### Task material
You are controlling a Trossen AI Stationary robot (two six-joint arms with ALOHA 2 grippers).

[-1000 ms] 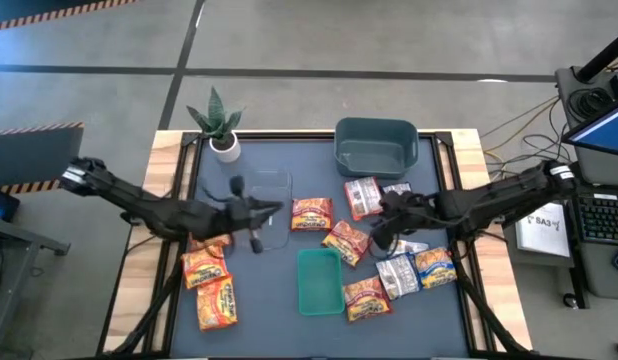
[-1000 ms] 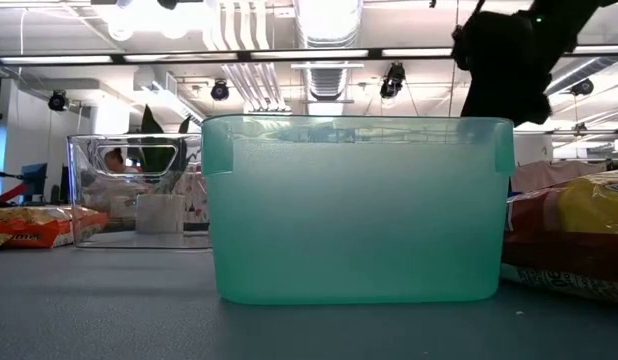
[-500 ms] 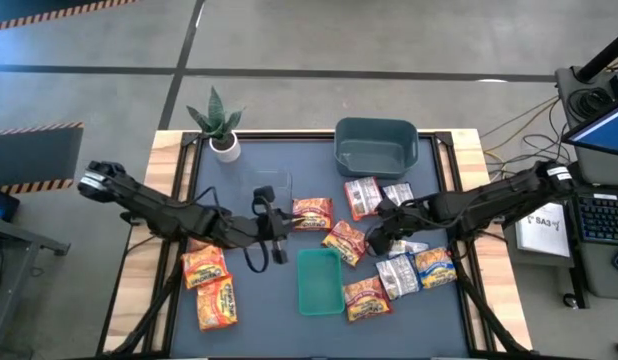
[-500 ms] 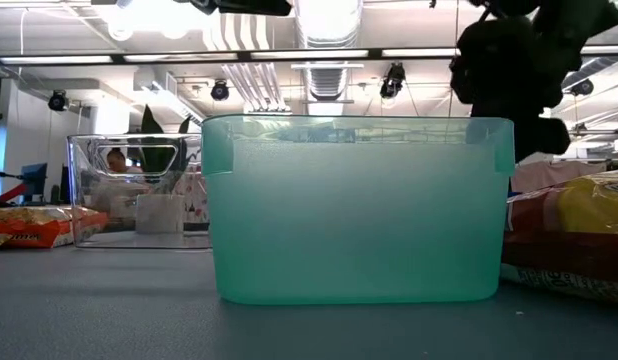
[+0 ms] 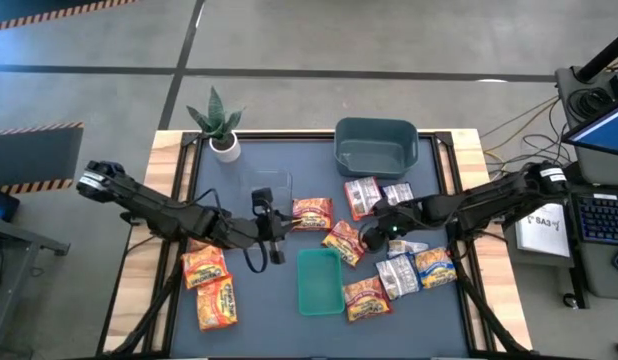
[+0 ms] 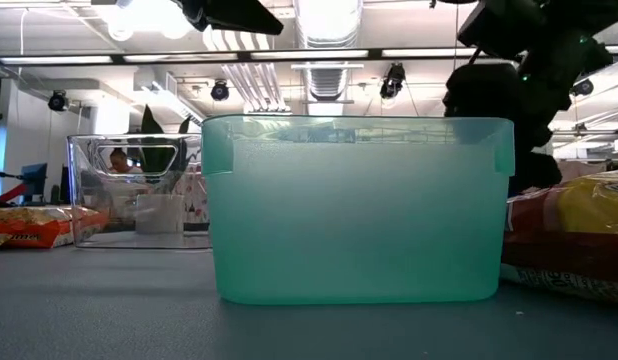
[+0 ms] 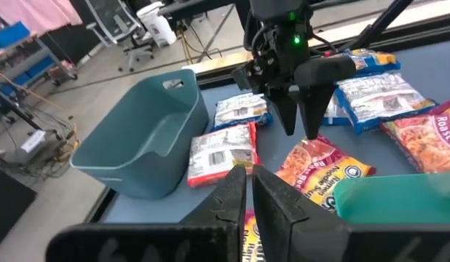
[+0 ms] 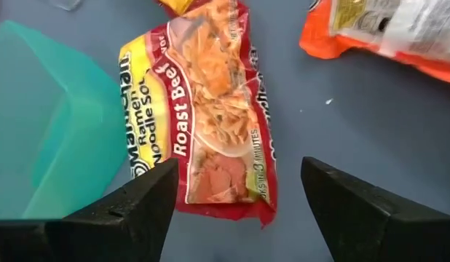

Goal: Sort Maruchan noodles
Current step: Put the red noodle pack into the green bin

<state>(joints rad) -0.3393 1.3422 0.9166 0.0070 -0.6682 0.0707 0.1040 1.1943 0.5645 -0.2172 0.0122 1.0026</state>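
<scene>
Right end effector point(image 5: 370, 238), jaws now spread wide and empty, has moved left to hover over a red-and-yellow flat plastic Roast Beef ramen packet point(image 8: 210, 124) beside the translucent green bin point(image 5: 319, 281); pickup appears imminent. Left end effector point(image 5: 276, 243) has swung off the clear bin point(image 5: 272, 192), shut, holding nothing. Counter point(image 5: 259, 320) count: roughly six orange-red packets, four silver or blue.

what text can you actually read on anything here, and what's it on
"Maruchan Ramen Noodle Soup", "Roast Beef", "Cooks in 3 minutes": red and yellow packet under the right gripper.
"Roast": packet at the picture's edge, left wrist view.
"Noodle Soup", partly legible: orange packet.
Print on the silver-grey packets is too blurred to read.
</scene>
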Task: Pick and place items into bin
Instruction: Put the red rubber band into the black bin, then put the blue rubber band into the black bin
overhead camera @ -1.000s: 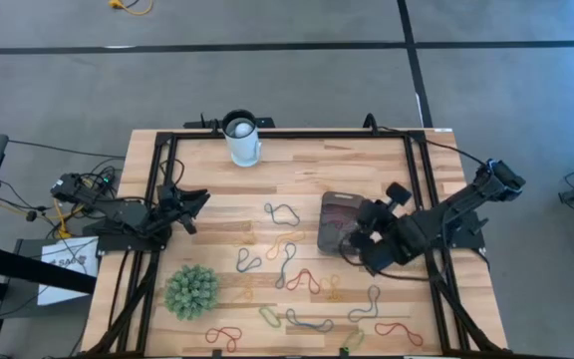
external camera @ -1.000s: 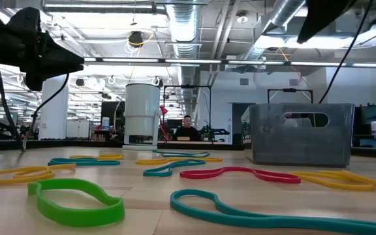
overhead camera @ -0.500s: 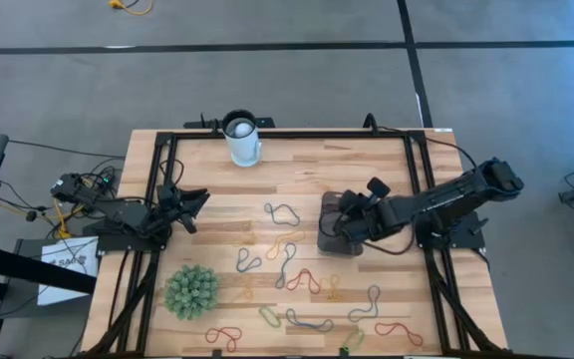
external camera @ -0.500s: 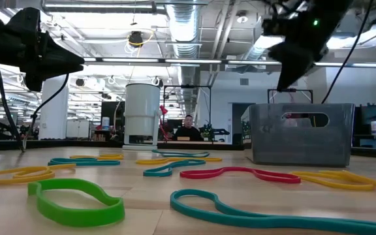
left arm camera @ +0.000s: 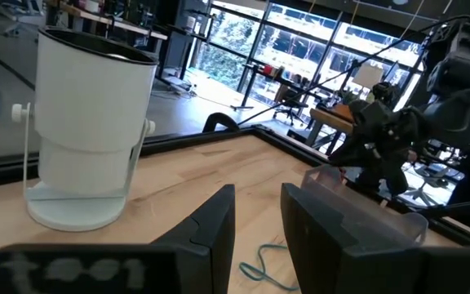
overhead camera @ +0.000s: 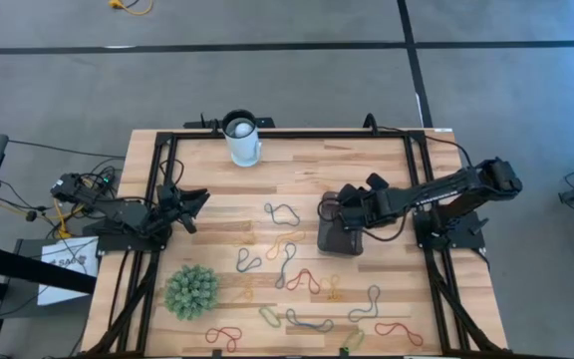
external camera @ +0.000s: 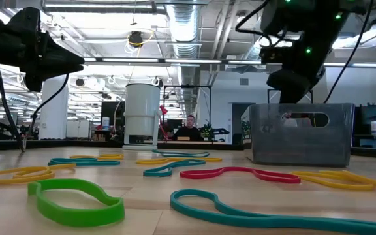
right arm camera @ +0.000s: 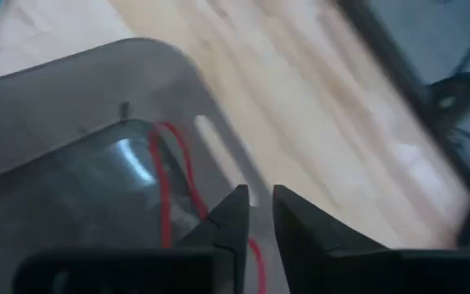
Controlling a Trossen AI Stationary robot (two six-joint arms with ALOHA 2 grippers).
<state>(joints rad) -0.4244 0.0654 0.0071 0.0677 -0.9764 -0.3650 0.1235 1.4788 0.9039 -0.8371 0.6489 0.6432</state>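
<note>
The grey-tinted clear bin (overhead camera: 339,237) (external camera: 302,134) stands on the table's right half. My right gripper (overhead camera: 329,209) (external camera: 291,83) (right arm camera: 255,204) hovers over the bin's far part, its fingers almost together and pointing down into it. A red loop (right arm camera: 163,171) shows inside the bin (right arm camera: 96,90) under the fingers. Several coloured loops, among them a teal one (overhead camera: 283,212), a red one (overhead camera: 304,280) and a green one (external camera: 77,199), lie flat on the wood. My left gripper (overhead camera: 195,197) (left arm camera: 258,204) waits shut at the table's left edge. My right gripper has a red strand (right arm camera: 256,255) showing in the narrow gap between its fingers, above the bin. I cannot tell whether the fingers touch that strand or whether it lies in the bin below them.
A white cup (overhead camera: 242,140) (left arm camera: 84,139) stands at the far edge. A green spiky ball (overhead camera: 191,290) sits near the left near corner. A black frame (overhead camera: 287,134) runs round the table top. Loops cover the near middle of the table.
My right gripper has swung from beside the bin's near right corner toward the far left and has come down over the bin. The bin and the loops on the table have stayed put.
</note>
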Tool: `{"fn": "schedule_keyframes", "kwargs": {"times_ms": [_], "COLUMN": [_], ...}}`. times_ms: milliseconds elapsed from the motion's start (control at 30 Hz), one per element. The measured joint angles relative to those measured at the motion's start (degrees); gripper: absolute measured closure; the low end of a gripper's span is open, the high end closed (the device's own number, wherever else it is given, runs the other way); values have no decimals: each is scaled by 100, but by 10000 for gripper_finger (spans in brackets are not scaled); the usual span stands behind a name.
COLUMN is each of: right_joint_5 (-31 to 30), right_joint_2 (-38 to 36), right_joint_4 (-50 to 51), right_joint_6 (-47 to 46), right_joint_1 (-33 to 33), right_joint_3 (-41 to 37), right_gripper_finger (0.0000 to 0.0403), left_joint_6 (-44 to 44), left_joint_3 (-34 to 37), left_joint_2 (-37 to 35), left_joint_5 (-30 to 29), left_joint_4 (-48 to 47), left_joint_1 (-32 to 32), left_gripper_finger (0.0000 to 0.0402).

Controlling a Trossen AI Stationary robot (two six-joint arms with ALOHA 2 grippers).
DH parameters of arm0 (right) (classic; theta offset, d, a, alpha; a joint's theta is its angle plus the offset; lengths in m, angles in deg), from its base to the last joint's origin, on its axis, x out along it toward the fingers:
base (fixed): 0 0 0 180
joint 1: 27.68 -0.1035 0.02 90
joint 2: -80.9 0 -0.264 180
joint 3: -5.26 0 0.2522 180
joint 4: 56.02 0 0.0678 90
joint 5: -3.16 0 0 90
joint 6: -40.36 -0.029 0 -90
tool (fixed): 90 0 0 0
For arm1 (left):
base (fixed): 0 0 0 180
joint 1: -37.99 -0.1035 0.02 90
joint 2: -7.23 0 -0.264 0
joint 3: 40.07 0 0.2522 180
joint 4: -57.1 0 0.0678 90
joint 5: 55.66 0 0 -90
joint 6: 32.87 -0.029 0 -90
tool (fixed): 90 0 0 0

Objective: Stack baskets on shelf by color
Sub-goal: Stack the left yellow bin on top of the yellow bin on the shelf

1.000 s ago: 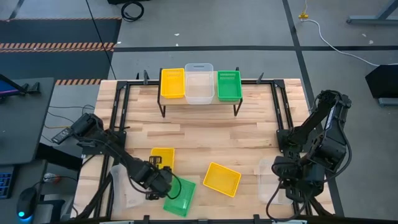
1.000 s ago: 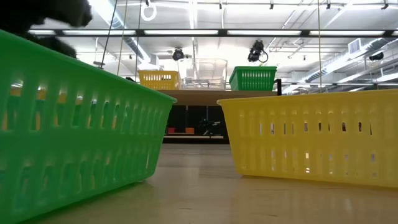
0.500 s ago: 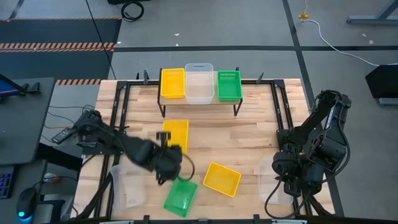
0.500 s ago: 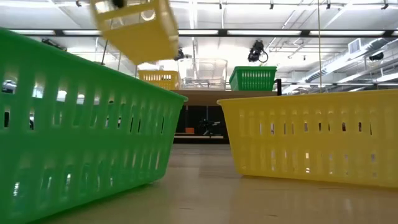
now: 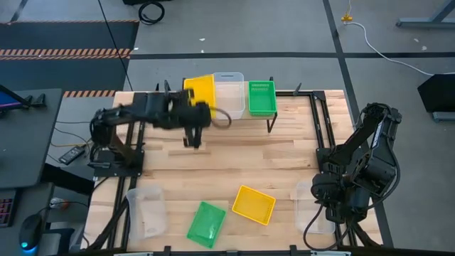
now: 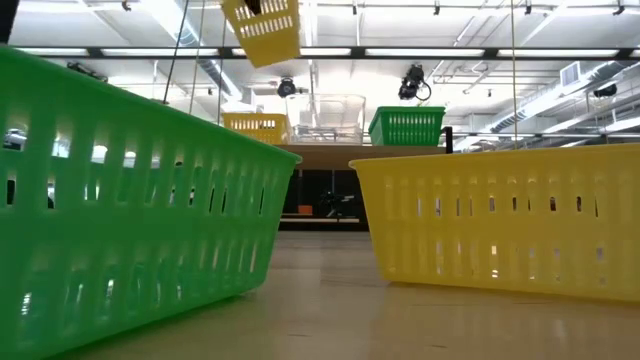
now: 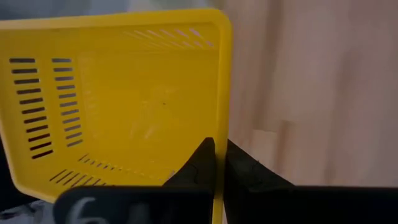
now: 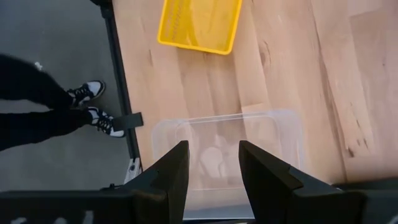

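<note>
The wooden counter (image 5: 234, 163) carries the shelf (image 5: 229, 114) at its far edge, where a yellow basket on the shelf (image 6: 258, 128), a clear basket (image 5: 228, 94) and a green basket (image 5: 261, 97) sit side by side on the plank. The left arm reaches across from its base toward the shelf's yellow end — its left end effector (image 7: 217, 163) is clenched on the rim of a carried yellow basket (image 5: 201, 89), held in the air and tilted above the shelf, as the low view shows. The right arm waits folded at the counter's near right corner, its right end effector (image 8: 210, 163) spread apart and holding nothing, hovering over a clear basket by the right arm (image 8: 229, 146). Loose on the near half of the counter lie a clear basket at the left edge (image 5: 146, 211), a green basket lying loose (image 5: 205, 224) and a yellow basket lying loose (image 5: 254, 205) — the last two just beside each other.
</note>
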Motion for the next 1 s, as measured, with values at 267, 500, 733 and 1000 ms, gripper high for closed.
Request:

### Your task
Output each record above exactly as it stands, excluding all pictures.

### Response to this task
You are controlling a Trossen AI Stationary robot (two six-joint arms with ALOHA 2 grippers).

[-1000 ms] 
[-1000 ms] 
[-500 ms] 
[-500 ms] 
[+0 ms] 
[+0 ms] 
[+0 ms] 
[+0 ms] 

Goal: Sort Maruchan noodles
Current step: Put the red noodle pack into the green bin

<state>(joints rad) -0.3393 1.3422 0.9166 0.0070 -0.6682 0.0707 0.1040 1.1943 0.5645 -0.2172 0.0122 1.0026</state>
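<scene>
Right end effector point(image 5: 370, 238), jaws now spread wide and empty, has moved left to hover over a red-and-yellow flat plastic Roast Beef ramen packet point(image 8: 210, 124) beside the translucent green bin point(image 5: 319, 281); pickup appears imminent. Left end effector point(image 5: 276, 243) has swung off the clear bin point(image 5: 272, 192), shut, holding nothing. Counter point(image 5: 259, 320) count: roughly six orange-red packets, four silver or blue.

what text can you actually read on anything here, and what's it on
"Maruchan Ramen Noodle Soup", "Roast Beef", "Cooks in 3 minutes": red and yellow packet under the right gripper.
"Roast": packet at the picture's edge, left wrist view.
"Noodle Soup", partly legible: orange packet.
Print on the silver-grey packets is too blurred to read.
</scene>
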Task: Pick and place items into bin
Instruction: Put the red rubber band into the black bin, then put the blue rubber band into the black bin
overhead camera @ -1.000s: 
external camera @ -1.000s: 
overhead camera @ -0.500s: 
external camera @ -0.500s: 
left arm camera @ +0.000s: 
overhead camera @ +0.000s: 
external camera @ +0.000s: 
right arm camera @ +0.000s: 
Controlling a Trossen AI Stationary robot (two six-joint arms with ALOHA 2 grippers).
<state>(joints rad) -0.4244 0.0654 0.0071 0.0677 -0.9764 -0.3650 0.1235 1.4788 0.9039 -0.8371 0.6489 0.6432</state>
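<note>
The grey-tinted clear bin (overhead camera: 339,237) (external camera: 302,134) stands on the table's right half. My right gripper (overhead camera: 329,209) (external camera: 291,83) (right arm camera: 255,204) hovers over the bin's far part, its fingers almost together and pointing down into it. A red loop (right arm camera: 163,171) shows inside the bin (right arm camera: 96,90) under the fingers. Several coloured loops, among them a teal one (overhead camera: 283,212), a red one (overhead camera: 304,280) and a green one (external camera: 77,199), lie flat on the wood. My left gripper (overhead camera: 195,197) (left arm camera: 258,204) waits shut at the table's left edge. My right gripper has a red strand (right arm camera: 256,255) showing in the narrow gap between its fingers, above the bin. I cannot tell whether the fingers touch that strand or whether it lies in the bin below them.
A white cup (overhead camera: 242,140) (left arm camera: 84,139) stands at the far edge. A green spiky ball (overhead camera: 191,290) sits near the left near corner. A black frame (overhead camera: 287,134) runs round the table top. Loops cover the near middle of the table.
My right gripper has swung from beside the bin's near right corner toward the far left and has come down over the bin. The bin and the loops on the table have stayed put.
</note>
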Tool: `{"fn": "schedule_keyframes", "kwargs": {"times_ms": [_], "COLUMN": [_], ...}}`. times_ms: milliseconds elapsed from the motion's start (control at 30 Hz), one per element. The measured joint angles relative to those measured at the motion's start (degrees); gripper: absolute measured closure; the low end of a gripper's span is open, the high end closed (the device's own number, wherever else it is given, runs the other way); values have no decimals: each is scaled by 100, but by 10000 for gripper_finger (spans in brackets are not scaled); the usual span stands behind a name.
COLUMN is each of: right_joint_5 (-31 to 30), right_joint_2 (-38 to 36), right_joint_4 (-50 to 51), right_joint_6 (-47 to 46), right_joint_1 (-33 to 33), right_joint_3 (-41 to 37), right_gripper_finger (0.0000 to 0.0403), left_joint_6 (-44 to 44), left_joint_3 (-34 to 37), left_joint_2 (-37 to 35), left_joint_5 (-30 to 29), left_joint_4 (-48 to 47), left_joint_1 (-32 to 32), left_gripper_finger (0.0000 to 0.0402).

Controlling a Trossen AI Stationary robot (two six-joint arms with ALOHA 2 grippers).
DH parameters of arm0 (right) (classic; theta offset, d, a, alpha; a joint's theta is its angle plus the offset; lengths in m, angles in deg), from its base to the last joint's origin, on its axis, x out along it toward the fingers:
base (fixed): 0 0 0 180
joint 1: 27.68 -0.1035 0.02 90
joint 2: -80.9 0 -0.264 180
joint 3: -5.26 0 0.2522 180
joint 4: 56.02 0 0.0678 90
joint 5: -3.16 0 0 90
joint 6: -40.36 -0.029 0 -90
tool (fixed): 90 0 0 0
For arm1 (left):
base (fixed): 0 0 0 180
joint 1: -37.99 -0.1035 0.02 90
joint 2: -7.23 0 -0.264 0
joint 3: 40.07 0 0.2522 180
joint 4: -57.1 0 0.0678 90
joint 5: 55.66 0 0 -90
joint 6: 32.87 -0.029 0 -90
tool (fixed): 90 0 0 0

Objective: Stack baskets on shelf by color
Sub-goal: Stack the left yellow bin on top of the yellow bin on the shelf

1.000 s ago: 
1.000 s ago: 
0.500 s ago: 
0.500 s ago: 
now: 
now: 
now: 
now: 

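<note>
The wooden counter (image 5: 234, 163) carries the shelf (image 5: 229, 114) at its far edge, where a yellow basket on the shelf (image 6: 258, 128), a clear basket (image 5: 228, 94) and a green basket (image 5: 261, 97) sit side by side on the plank. The left arm reaches across from its base toward the shelf's yellow end — its left end effector (image 7: 217, 163) is clenched on the rim of a carried yellow basket (image 5: 201, 89), held in the air and tilted above the shelf, as the low view shows. The right arm waits folded at the counter's near right corner, its right end effector (image 8: 210, 163) spread apart and holding nothing, hovering over a clear basket by the right arm (image 8: 229, 146). Loose on the near half of the counter lie a clear basket at the left edge (image 5: 146, 211), a green basket lying loose (image 5: 205, 224) and a yellow basket lying loose (image 5: 254, 205) — the last two just beside each other.
</note>
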Motion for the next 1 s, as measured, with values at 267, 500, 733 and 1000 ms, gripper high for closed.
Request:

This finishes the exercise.